• About this exercise
Copy each line from the listing below where the word "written" shows up.

• Listed records
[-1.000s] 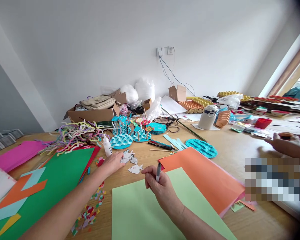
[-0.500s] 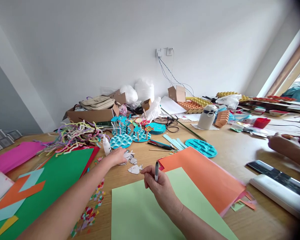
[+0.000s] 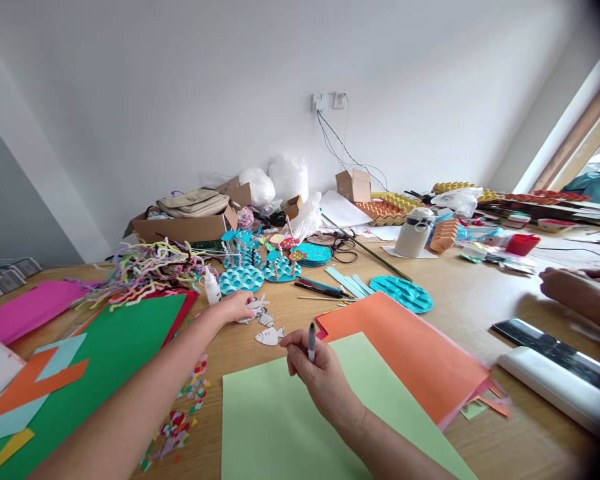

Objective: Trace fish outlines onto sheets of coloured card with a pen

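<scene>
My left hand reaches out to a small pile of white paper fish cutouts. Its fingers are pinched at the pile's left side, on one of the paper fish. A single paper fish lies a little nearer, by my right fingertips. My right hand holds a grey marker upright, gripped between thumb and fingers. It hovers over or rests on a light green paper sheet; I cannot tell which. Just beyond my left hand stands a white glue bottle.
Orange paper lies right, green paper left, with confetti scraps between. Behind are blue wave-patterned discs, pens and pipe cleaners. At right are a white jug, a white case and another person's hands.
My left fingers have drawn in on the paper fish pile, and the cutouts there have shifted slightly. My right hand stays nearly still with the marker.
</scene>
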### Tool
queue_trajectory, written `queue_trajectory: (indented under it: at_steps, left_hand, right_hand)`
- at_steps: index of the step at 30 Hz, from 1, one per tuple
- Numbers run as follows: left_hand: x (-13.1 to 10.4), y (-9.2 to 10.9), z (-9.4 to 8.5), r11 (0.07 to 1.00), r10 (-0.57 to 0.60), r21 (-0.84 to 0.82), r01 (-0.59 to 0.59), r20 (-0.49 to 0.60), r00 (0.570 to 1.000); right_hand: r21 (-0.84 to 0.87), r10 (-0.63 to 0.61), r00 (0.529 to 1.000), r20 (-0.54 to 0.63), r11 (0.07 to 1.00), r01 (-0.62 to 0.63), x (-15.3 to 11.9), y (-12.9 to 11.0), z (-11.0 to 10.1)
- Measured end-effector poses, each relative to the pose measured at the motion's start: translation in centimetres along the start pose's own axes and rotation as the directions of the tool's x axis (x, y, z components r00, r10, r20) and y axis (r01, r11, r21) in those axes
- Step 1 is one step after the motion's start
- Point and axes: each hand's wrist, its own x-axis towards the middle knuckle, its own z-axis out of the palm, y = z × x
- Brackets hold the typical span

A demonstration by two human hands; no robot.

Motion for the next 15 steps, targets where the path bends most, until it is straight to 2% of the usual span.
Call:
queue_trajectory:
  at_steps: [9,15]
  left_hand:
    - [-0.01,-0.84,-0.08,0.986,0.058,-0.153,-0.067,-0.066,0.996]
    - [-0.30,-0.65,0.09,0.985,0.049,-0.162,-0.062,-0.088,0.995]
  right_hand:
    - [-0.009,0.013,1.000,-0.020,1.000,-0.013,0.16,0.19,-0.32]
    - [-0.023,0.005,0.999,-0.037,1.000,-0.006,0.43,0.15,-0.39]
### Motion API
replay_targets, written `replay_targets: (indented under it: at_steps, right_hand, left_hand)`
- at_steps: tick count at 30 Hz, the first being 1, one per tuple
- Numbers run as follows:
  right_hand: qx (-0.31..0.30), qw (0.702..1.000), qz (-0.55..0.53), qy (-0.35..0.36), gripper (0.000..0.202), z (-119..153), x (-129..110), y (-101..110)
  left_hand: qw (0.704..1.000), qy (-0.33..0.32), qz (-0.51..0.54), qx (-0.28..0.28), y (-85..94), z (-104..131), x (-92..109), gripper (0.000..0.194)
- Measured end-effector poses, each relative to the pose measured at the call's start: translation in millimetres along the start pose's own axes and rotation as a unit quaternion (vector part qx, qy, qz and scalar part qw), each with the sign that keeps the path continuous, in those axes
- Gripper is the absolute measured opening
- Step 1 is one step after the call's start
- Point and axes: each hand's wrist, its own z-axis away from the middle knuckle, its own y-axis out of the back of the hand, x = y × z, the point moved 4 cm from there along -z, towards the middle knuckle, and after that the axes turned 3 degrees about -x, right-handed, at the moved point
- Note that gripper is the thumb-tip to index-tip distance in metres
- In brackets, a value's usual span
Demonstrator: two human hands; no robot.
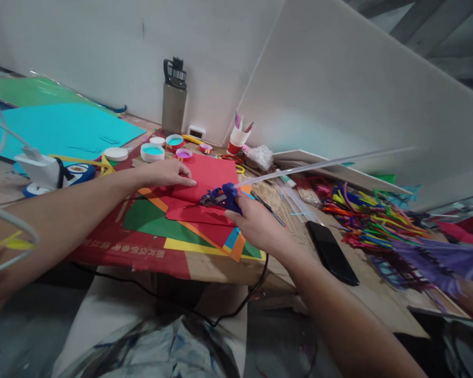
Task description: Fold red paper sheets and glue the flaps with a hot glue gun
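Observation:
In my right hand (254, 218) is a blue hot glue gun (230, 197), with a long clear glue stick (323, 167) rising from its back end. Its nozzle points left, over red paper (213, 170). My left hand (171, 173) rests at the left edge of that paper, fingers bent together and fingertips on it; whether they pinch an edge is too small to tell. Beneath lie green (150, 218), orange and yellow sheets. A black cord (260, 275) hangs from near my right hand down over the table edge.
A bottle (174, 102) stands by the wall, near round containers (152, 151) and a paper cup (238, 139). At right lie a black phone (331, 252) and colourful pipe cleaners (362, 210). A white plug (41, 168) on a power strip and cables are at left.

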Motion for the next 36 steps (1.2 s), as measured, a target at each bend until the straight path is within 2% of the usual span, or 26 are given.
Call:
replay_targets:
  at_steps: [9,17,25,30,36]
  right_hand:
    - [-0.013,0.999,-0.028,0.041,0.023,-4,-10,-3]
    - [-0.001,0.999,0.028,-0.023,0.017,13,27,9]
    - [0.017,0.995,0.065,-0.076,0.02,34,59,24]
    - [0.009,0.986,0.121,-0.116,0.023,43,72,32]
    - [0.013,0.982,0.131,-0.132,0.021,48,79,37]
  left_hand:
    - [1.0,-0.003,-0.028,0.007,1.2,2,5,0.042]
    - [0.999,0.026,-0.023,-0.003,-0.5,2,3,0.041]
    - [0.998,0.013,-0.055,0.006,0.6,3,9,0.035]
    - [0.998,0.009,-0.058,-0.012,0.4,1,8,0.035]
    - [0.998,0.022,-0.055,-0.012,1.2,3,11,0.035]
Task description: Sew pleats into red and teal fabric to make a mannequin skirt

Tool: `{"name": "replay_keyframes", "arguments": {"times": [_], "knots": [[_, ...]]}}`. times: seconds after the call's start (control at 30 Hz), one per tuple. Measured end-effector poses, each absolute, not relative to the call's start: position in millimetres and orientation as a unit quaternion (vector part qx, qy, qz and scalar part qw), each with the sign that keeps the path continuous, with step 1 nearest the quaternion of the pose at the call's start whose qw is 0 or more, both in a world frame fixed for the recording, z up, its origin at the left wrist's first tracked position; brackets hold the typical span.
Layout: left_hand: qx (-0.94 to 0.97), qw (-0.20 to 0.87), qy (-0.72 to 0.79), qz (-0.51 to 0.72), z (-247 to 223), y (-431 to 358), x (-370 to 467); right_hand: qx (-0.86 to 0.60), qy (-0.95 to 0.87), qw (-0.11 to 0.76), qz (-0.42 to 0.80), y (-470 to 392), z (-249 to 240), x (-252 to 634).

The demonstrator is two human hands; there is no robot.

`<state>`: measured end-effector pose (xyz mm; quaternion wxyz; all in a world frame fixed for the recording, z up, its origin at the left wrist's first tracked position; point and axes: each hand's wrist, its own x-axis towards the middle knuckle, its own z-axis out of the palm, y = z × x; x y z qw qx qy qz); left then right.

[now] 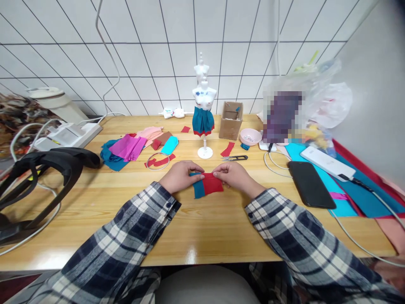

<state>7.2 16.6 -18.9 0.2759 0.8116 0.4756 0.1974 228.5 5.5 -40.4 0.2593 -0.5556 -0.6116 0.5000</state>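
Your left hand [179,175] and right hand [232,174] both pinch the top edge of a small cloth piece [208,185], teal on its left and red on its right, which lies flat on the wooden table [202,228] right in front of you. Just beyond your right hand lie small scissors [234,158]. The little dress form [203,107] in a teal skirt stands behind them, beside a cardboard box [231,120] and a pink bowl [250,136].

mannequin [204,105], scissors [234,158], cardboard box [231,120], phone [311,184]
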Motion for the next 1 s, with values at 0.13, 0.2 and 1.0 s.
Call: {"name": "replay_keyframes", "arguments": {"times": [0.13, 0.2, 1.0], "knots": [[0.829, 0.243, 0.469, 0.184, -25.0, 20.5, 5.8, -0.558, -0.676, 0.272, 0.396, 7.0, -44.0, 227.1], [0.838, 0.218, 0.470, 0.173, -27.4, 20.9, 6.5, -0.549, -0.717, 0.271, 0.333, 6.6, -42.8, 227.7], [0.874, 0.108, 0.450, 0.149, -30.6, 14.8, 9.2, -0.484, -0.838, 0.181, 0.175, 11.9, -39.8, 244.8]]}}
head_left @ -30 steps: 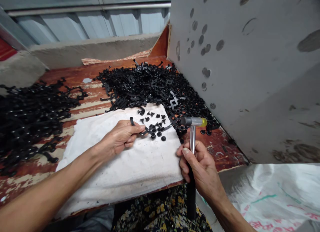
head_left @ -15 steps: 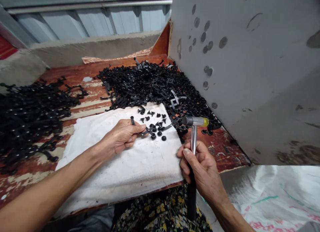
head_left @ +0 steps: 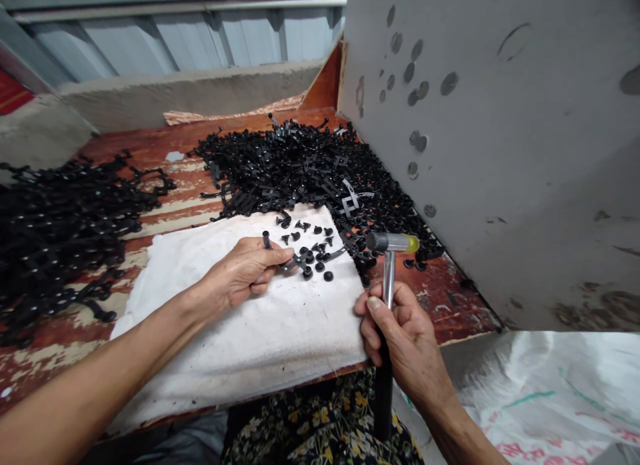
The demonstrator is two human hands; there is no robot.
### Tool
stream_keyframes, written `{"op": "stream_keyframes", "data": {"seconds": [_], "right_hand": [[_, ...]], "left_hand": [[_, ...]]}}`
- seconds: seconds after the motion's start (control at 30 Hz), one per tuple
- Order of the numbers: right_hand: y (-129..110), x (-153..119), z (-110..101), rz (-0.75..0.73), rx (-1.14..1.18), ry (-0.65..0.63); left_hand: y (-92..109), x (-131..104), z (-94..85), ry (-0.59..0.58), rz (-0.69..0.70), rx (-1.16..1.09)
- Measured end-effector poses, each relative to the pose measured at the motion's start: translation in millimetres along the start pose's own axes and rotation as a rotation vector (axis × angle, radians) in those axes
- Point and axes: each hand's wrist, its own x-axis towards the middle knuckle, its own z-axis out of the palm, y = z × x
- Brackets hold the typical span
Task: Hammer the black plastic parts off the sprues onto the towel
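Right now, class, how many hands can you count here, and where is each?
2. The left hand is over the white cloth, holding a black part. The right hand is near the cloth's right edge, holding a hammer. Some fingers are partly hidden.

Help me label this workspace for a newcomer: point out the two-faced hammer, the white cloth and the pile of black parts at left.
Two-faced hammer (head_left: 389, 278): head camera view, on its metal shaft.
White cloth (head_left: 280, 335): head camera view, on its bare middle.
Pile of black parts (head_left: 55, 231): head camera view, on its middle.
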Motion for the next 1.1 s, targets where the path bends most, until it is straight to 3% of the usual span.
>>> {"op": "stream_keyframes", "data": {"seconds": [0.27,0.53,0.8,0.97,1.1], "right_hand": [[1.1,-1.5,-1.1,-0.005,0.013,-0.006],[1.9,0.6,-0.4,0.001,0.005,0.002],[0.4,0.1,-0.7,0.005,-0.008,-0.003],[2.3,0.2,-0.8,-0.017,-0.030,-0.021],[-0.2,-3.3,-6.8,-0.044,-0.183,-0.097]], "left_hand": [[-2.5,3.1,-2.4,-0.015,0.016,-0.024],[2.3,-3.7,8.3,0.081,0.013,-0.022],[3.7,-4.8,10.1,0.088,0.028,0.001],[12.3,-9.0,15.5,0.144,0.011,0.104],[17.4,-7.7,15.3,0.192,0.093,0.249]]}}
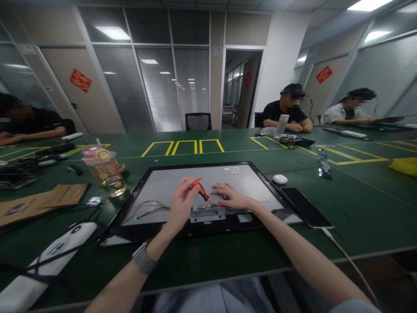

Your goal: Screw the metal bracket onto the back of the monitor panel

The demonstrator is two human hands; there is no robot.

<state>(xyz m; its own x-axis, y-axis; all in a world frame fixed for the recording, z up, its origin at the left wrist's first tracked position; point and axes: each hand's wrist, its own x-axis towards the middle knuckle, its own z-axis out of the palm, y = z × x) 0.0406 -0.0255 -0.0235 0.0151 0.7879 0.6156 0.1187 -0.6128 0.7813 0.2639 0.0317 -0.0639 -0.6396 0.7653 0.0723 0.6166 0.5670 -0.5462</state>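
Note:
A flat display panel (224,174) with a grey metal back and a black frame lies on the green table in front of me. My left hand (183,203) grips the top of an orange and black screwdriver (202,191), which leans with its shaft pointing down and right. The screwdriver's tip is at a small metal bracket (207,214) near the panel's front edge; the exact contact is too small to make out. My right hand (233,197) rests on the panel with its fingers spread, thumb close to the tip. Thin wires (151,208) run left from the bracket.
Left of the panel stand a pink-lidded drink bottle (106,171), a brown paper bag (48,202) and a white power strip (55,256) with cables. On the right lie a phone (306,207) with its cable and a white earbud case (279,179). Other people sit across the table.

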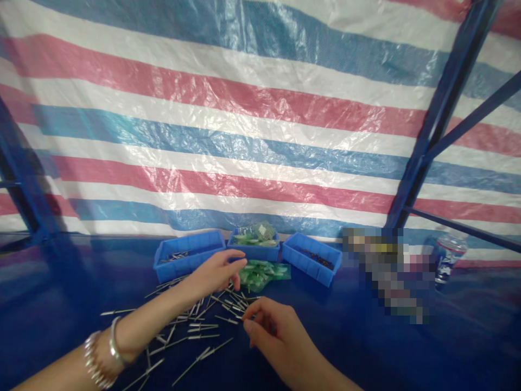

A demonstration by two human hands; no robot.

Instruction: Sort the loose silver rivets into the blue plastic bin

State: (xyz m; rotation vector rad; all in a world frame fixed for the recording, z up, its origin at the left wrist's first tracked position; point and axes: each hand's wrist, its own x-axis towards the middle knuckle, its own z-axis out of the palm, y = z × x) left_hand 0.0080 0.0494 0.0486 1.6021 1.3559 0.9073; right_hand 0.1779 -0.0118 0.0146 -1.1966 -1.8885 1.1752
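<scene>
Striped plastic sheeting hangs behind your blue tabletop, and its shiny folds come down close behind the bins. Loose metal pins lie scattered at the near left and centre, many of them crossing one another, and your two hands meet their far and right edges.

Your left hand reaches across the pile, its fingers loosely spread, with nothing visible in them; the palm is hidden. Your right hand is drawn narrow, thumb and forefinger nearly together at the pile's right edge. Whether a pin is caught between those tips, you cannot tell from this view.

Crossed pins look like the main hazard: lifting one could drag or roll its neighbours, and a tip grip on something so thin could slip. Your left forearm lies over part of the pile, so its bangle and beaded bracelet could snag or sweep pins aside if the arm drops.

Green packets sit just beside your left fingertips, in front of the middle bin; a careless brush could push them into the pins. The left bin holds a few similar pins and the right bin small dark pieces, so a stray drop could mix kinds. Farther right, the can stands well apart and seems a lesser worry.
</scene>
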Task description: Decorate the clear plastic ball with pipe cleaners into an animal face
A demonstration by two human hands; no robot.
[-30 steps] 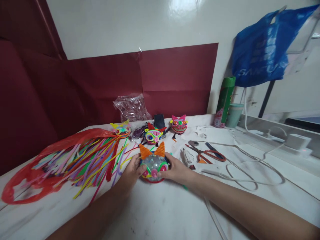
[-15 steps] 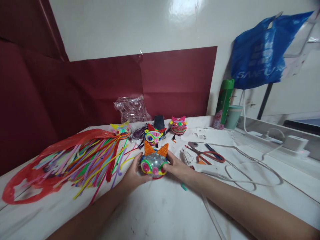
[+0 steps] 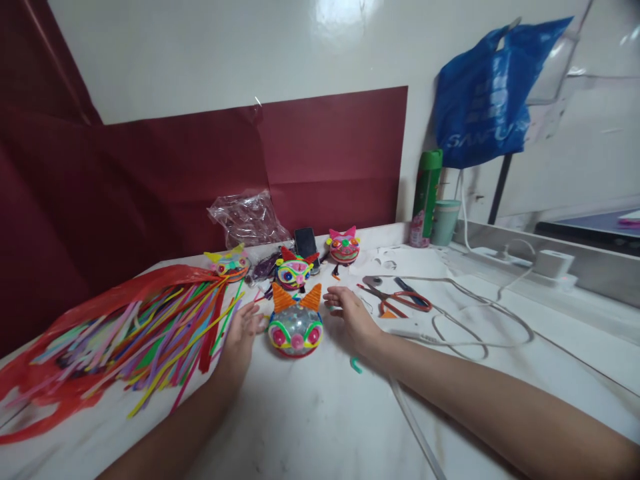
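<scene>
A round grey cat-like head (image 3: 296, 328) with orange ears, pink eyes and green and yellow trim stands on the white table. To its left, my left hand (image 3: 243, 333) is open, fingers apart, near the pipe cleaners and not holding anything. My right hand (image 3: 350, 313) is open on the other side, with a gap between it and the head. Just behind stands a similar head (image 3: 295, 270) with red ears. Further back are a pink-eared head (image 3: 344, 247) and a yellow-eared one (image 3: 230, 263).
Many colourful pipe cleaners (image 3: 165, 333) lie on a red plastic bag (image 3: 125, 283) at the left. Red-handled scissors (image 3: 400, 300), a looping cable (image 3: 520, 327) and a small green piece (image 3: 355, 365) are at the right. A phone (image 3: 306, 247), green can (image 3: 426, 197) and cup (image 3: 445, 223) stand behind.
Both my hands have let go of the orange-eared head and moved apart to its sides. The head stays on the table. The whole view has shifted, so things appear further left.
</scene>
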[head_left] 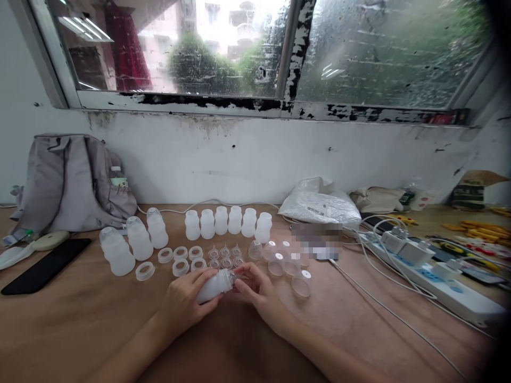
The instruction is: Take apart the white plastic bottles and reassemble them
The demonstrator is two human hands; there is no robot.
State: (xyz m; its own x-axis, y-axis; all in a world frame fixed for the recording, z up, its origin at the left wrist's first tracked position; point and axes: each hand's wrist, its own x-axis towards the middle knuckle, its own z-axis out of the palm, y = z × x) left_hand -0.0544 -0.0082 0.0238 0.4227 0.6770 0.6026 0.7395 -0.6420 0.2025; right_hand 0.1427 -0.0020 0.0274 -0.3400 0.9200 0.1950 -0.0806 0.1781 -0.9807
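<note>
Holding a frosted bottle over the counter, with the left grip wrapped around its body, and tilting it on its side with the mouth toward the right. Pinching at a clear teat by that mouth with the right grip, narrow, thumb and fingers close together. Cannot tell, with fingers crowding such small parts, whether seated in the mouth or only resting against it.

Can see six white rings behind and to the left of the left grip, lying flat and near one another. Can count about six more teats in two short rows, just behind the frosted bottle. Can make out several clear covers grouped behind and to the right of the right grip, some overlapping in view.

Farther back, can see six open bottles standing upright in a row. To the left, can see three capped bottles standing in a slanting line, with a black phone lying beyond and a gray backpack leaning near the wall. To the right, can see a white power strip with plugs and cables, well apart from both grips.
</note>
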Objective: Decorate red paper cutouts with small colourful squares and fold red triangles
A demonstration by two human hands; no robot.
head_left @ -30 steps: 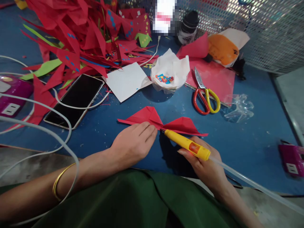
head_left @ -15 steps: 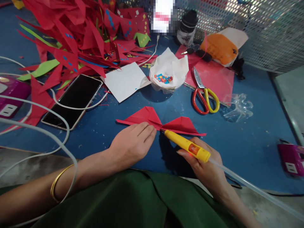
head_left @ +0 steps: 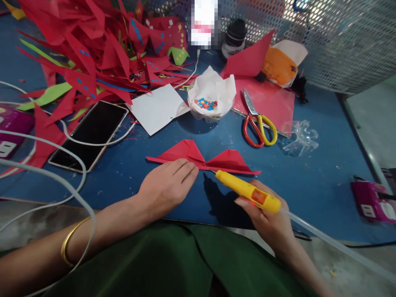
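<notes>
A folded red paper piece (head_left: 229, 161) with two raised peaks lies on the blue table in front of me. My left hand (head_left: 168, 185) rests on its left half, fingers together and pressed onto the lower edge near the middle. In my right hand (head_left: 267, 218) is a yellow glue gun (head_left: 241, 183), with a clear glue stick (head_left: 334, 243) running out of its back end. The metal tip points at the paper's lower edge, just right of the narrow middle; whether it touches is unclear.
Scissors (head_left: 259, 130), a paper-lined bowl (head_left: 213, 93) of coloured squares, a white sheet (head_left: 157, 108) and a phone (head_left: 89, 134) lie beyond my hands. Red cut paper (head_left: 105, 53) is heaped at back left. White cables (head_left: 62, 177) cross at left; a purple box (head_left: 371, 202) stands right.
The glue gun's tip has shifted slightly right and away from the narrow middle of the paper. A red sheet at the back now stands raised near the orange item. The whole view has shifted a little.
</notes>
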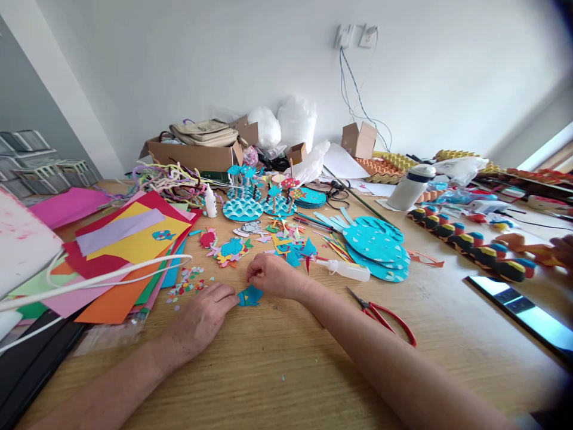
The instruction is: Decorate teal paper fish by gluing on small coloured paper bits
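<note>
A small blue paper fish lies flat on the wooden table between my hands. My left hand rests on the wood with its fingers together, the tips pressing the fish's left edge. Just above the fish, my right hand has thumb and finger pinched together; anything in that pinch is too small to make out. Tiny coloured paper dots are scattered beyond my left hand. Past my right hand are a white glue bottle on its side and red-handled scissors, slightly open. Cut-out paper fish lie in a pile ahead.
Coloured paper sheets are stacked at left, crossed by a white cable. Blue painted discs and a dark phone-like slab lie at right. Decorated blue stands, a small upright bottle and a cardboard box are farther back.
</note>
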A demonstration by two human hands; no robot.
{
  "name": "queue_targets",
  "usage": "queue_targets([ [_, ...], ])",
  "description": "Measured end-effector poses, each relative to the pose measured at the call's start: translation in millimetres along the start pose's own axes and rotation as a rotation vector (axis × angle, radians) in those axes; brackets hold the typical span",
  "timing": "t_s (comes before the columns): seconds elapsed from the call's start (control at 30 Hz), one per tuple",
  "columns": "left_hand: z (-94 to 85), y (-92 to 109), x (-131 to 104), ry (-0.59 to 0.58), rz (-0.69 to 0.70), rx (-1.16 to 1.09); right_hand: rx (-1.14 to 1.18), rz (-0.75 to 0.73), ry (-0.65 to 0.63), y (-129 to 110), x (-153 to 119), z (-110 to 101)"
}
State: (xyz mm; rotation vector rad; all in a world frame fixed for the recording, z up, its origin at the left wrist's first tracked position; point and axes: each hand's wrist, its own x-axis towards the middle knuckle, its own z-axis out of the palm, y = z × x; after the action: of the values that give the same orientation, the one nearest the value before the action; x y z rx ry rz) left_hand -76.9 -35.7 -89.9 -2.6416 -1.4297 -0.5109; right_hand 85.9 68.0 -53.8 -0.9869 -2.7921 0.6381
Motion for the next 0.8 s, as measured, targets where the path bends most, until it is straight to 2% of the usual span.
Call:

• Expected answer
queue_trajectory, written `queue_trajectory: (indented under it: at_steps, left_hand, right_hand)`
replay_targets, written `replay_targets: (indented under it: at_steps, right_hand, left_hand)`
stream_keyframes, written `{"op": "stream_keyframes", "data": {"seconds": [_], "right_hand": [[_, ...]], "left_hand": [[_, ...]]}}`

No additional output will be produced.